# Activity
Find the line holding "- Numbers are" in the entries below. Give it again exactly, along with every line after it up to and including the line holding "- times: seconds".

Top of Input data

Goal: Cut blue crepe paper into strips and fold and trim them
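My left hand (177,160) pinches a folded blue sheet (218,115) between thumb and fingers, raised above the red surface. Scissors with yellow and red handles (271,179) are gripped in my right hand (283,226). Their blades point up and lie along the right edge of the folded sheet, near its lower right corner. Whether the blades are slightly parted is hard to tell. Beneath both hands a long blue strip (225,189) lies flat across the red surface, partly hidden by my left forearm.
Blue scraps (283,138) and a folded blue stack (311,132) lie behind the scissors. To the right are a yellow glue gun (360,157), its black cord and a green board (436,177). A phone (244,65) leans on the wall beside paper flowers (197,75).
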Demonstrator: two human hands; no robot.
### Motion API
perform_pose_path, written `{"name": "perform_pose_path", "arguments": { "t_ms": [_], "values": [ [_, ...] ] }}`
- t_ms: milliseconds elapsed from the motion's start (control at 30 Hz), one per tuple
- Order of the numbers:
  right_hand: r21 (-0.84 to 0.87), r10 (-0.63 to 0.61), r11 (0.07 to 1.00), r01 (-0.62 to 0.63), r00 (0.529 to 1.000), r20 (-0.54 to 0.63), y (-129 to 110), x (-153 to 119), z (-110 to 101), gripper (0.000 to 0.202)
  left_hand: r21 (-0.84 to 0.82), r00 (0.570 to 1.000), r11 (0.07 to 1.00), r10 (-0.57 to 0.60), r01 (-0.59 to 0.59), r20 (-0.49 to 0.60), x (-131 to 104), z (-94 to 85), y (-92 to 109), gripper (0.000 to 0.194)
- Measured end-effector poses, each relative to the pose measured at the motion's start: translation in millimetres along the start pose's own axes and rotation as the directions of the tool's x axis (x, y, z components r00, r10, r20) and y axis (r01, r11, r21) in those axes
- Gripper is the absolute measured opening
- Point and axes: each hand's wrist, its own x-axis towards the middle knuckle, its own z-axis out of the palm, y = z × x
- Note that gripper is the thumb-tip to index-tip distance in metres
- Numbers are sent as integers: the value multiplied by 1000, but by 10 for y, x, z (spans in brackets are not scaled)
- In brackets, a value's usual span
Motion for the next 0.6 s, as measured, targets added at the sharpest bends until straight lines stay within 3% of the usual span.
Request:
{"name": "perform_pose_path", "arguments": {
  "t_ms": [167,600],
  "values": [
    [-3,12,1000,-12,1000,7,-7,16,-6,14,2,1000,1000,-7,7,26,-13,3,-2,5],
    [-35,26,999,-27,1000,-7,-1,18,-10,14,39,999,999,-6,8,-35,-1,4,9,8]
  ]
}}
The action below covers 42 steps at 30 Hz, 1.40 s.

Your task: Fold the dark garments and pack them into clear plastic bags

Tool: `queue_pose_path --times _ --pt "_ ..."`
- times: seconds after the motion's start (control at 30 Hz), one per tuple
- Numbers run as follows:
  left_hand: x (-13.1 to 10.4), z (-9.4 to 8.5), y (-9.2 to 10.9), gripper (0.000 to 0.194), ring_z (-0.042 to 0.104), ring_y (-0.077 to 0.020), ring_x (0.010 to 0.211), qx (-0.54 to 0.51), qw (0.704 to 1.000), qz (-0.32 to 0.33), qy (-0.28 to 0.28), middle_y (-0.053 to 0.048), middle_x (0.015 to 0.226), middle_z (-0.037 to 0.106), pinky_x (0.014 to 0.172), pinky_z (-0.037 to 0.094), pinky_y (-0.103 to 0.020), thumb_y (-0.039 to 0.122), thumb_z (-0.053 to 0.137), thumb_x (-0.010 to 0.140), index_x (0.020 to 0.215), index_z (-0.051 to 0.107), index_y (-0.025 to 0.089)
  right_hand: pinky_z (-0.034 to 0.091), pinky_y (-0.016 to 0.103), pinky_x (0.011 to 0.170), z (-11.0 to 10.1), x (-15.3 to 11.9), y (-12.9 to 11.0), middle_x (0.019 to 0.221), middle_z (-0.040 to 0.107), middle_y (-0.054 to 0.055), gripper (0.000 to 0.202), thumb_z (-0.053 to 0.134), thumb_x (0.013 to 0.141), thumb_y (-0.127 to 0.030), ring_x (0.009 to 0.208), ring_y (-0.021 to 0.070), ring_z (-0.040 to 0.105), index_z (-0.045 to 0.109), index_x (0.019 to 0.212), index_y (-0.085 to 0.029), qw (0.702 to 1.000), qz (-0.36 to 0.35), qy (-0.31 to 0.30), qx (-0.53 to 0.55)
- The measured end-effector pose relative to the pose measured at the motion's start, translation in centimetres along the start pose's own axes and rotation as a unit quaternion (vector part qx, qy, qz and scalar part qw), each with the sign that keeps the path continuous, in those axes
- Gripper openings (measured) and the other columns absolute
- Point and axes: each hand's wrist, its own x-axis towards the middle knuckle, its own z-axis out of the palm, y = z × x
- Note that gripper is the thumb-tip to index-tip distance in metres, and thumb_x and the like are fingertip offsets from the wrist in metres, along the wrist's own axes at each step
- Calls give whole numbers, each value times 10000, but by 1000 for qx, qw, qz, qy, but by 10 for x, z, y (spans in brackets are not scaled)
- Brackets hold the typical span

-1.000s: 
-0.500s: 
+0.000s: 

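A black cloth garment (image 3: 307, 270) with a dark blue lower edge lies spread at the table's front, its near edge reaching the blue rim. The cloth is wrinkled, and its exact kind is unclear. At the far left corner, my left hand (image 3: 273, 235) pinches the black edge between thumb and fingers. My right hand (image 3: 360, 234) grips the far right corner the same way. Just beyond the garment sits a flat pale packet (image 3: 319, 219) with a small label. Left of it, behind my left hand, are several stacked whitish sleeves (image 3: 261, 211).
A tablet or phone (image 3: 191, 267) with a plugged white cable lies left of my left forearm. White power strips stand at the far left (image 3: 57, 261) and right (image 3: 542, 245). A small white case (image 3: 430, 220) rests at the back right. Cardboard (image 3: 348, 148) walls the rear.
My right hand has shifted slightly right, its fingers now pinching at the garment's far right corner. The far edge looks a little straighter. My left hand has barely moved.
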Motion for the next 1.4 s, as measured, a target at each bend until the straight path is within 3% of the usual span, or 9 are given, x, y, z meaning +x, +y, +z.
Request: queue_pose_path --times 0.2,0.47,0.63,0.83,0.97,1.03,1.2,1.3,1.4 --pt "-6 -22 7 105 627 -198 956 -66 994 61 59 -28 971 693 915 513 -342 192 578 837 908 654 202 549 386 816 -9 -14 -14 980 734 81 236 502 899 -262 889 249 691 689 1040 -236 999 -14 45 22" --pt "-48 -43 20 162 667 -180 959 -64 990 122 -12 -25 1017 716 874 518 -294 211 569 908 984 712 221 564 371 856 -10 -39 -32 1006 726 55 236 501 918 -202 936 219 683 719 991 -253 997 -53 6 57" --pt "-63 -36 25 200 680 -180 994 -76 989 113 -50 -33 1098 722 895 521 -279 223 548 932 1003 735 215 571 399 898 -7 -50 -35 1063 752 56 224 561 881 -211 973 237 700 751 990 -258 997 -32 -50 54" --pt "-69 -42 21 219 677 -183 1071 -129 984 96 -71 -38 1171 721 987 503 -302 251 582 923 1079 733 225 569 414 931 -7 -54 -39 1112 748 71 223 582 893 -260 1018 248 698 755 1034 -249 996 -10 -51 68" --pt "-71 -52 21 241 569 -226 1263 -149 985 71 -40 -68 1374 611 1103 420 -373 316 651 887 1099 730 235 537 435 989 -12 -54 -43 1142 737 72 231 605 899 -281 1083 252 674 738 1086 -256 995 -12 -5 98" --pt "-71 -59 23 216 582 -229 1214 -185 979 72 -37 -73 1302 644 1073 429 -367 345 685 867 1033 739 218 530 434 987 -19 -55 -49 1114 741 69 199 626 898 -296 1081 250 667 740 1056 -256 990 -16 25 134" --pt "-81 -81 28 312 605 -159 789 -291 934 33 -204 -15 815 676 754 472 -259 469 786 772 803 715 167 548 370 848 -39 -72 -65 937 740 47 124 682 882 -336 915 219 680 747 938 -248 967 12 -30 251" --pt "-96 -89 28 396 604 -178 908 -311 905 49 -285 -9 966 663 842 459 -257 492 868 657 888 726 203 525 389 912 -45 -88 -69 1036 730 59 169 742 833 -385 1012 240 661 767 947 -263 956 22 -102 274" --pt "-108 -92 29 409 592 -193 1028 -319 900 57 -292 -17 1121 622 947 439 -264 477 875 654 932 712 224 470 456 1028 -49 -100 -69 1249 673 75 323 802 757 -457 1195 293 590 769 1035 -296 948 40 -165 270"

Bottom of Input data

# The answer
- Numbers are sent as integers: the value multiplied by 1000, but by 10 for y, x, z (spans in brackets are not scaled)
- In brackets, a value's usual span
Motion for the next 0.6 s, as measured, targets added at the sharpest bends until straight lines stay within 3% of the usual span.
Request:
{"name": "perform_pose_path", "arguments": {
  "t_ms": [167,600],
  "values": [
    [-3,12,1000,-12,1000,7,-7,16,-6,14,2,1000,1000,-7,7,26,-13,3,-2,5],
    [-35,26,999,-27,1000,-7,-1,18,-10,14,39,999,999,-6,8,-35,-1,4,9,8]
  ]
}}
The action below covers 42 steps at 30 Hz, 1.40 s.

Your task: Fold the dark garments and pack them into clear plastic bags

Tool: `queue_pose_path --times _ --pt "_ ..."`
- times: seconds after the motion's start (control at 30 Hz), one per tuple

For this exercise, the answer is now complete.